A lista completa será conhecida no início de setembro, para já estão garantidas a ETAR de Alcântara, uma casa em Alfama e o palácio de Santa Catarina, agora hotel, a inaugurar no verão após anos de conflito burocrático.

Outros (poucos) locais ontem revelados, que já antecipam essa atenção das curadoras a centros fora do centro e à reabilitação da cidade. É o caso das novas instalações da escola AR.CO, em Xabregas, que pela primeira vez faz parte do programa, é o resultado da nova centralidade que se está a criar nesta zona.

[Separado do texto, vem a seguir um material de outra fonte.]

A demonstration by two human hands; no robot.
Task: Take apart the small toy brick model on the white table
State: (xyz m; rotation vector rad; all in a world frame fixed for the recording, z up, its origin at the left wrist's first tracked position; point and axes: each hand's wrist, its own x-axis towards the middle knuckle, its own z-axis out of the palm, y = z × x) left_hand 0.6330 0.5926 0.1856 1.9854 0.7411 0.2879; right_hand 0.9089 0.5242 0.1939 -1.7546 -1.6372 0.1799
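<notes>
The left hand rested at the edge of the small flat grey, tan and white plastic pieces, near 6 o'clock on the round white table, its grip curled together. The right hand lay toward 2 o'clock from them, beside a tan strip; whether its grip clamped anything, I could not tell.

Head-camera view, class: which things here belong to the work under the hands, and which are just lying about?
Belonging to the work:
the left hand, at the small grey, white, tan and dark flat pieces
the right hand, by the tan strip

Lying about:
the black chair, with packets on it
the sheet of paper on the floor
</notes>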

O Intendente também está na lista destes novos centros, segundo Catarina Almada Negreiros.

Entre as novidades estão, também, o espaço de coworking Second Home (no Mercado da Ribeira), o Museu de Arte, Arquitetura e Tecnologia (MAAT e o pequeno hotel Santa Clara 1728, assinado pelos irmãos Aires Mateus, como “exemplo de reabilitação”. Rita Almada Negreiros, que, com a irmã, faz o atelier Can Ran, fala do aumento de turistas como umas das temáticas que podem sobressair das escolhas das duas comissárias, netas do pintor Almada Negreiros, inspiradas pelos mapas de Roma a partir dos pisos térreos, de Bufalini (1551) e Gianbatista Nolli (1748).

Da lista apresentada anualmente há edifícios e espaços quase obrigatórios como o Aqueduto das Águas Livres ou a Gulbenkian. Este ano, a Ponte 25 de abril, esgotada há um ano, fica de fora, porque deixaram de ser permitidas visitas por motivos de segurança, explicou Manuel Rodrigues da produção do Open House.

O programa contempla visitas livre, sem acompanhamento dentro do horário indicado, visitas acompanhadas pela equipa de voluntários, e visitas comentadas, pelo autor do projeto ou por um especialista convidado.